## YOUR ASSIGNMENT
Only one stretch of the listing below is wanted. Begin at the line that has "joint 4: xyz", stop after the line that has "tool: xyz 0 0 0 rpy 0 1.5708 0", and repeat every line in between exactly.

## DATASET CONTENT
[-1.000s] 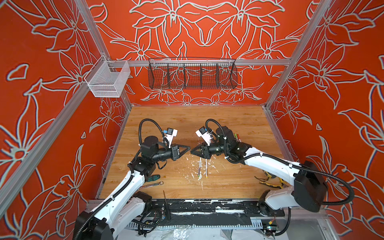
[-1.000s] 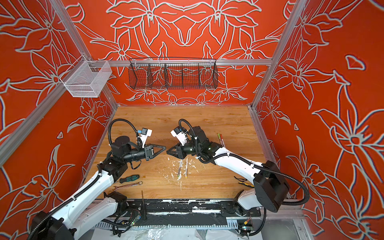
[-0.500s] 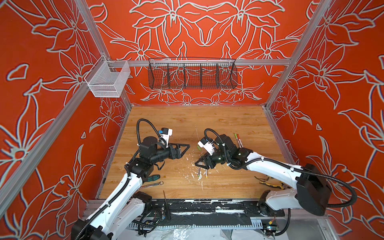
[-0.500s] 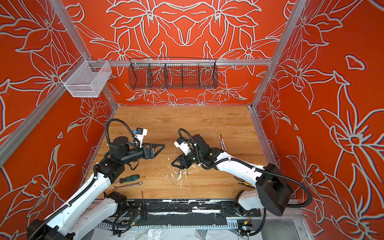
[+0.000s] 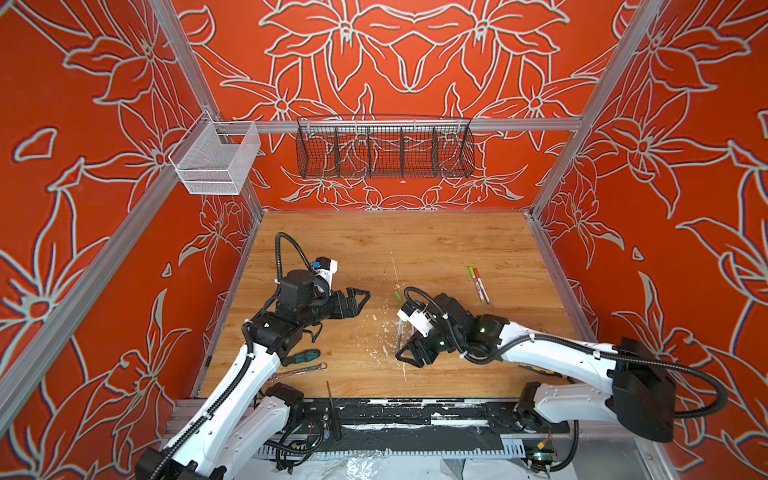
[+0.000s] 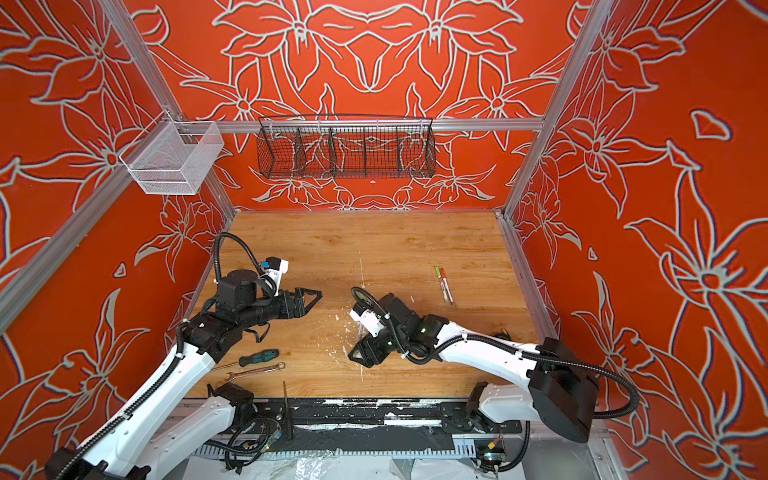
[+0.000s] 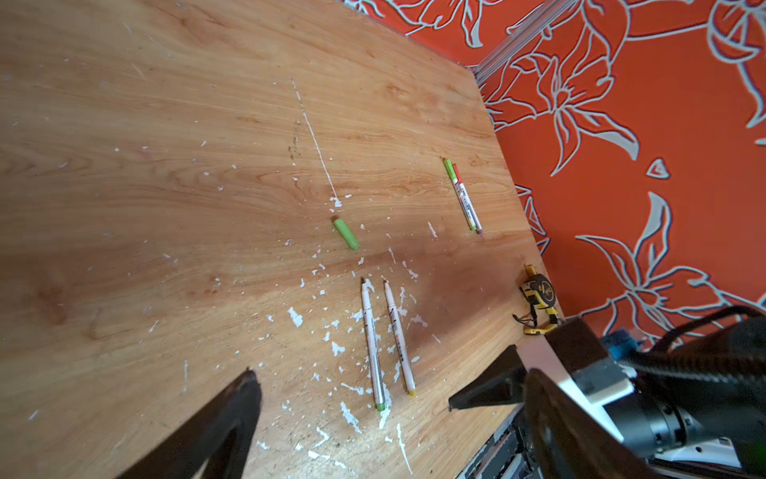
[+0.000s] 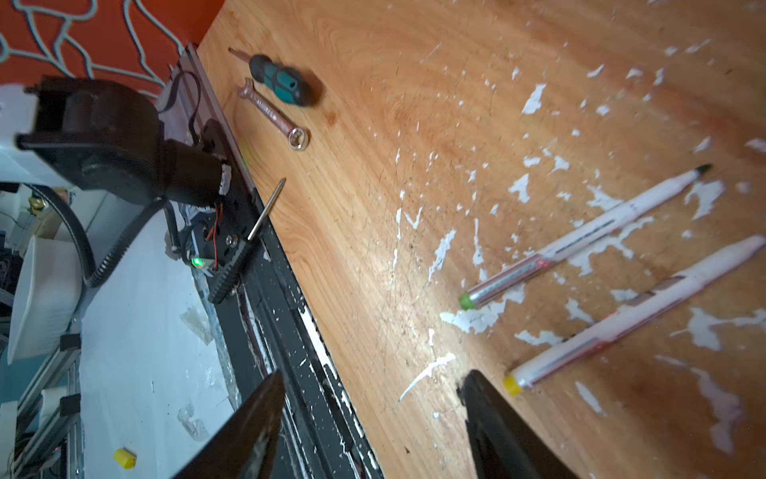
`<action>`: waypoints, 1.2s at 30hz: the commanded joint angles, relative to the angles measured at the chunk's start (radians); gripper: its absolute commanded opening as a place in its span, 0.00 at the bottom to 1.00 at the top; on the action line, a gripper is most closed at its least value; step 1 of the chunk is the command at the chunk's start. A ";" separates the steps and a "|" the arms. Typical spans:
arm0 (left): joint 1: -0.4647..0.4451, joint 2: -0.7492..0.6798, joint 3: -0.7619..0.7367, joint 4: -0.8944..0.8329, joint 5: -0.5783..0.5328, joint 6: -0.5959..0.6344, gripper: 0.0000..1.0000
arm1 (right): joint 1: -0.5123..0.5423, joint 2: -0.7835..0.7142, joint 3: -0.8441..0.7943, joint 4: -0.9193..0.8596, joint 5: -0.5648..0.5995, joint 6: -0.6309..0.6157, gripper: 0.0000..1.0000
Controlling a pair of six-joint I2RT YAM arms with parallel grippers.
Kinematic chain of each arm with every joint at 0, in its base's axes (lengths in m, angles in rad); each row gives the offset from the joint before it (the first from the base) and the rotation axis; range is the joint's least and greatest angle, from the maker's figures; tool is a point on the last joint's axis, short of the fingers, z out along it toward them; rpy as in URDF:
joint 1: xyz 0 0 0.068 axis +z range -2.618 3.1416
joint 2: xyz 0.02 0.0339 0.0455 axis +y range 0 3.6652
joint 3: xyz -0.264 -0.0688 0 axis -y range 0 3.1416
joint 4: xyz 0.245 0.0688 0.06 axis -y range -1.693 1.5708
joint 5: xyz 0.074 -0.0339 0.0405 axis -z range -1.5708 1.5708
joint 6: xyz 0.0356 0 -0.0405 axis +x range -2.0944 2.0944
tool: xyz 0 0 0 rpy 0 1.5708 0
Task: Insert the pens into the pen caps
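Two uncapped pens lie side by side on the table, one with a green end [image 8: 580, 240] [image 7: 373, 344], one with a yellow end [image 8: 638, 315] [image 7: 398, 336]. A loose green pen cap [image 7: 346, 234] [image 5: 398, 296] lies just beyond their tips. Two capped pens [image 5: 478, 284] [image 6: 444, 284] rest together at the right. A small yellow cap [image 8: 124, 458] lies off the table, below its front edge. My left gripper [image 5: 360, 302] [image 7: 350, 390] hovers open and empty left of centre. My right gripper [image 5: 405, 357] [image 8: 369, 379] is open and empty, low by the yellow-ended pen's butt.
A green-handled screwdriver [image 5: 305, 355] and a silver wrench [image 5: 299, 371] lie at the front left. A yellow tape measure [image 7: 539, 296] sits near the right wall. A thin metal rod [image 8: 265, 207] leans at the front edge. Wire baskets [image 5: 384, 147] hang on the back wall.
Both grippers were shut and nearly touching above the table's centre; now both are open and apart. The right one has dropped toward the front beside the two pens; the left has drawn back left.
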 commanded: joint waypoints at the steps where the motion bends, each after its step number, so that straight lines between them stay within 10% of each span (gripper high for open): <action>1: 0.004 -0.004 0.035 -0.127 -0.035 0.049 0.97 | 0.025 -0.021 -0.027 -0.006 0.035 0.026 0.71; 10: 0.007 0.007 0.134 -0.358 -0.182 0.201 0.97 | 0.499 -0.010 -0.033 0.032 0.081 -0.145 0.75; 20: 0.008 0.014 0.130 -0.361 -0.193 0.204 0.97 | 0.975 0.364 0.288 -0.129 0.291 -0.340 0.76; 36: 0.008 -0.049 0.116 -0.351 -0.187 0.197 0.97 | 1.162 0.678 0.719 -0.317 0.326 -0.614 0.68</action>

## EXERCISE RESPONSE
joint 4: xyz 0.245 0.0688 0.06 axis -y range -1.693 1.5708
joint 5: xyz 0.074 -0.0339 0.0405 axis -z range -1.5708 1.5708
joint 6: xyz 0.0356 0 -0.0405 axis +x range -2.0944 2.0944
tool: xyz 0 0 0 rpy 0 1.5708 0

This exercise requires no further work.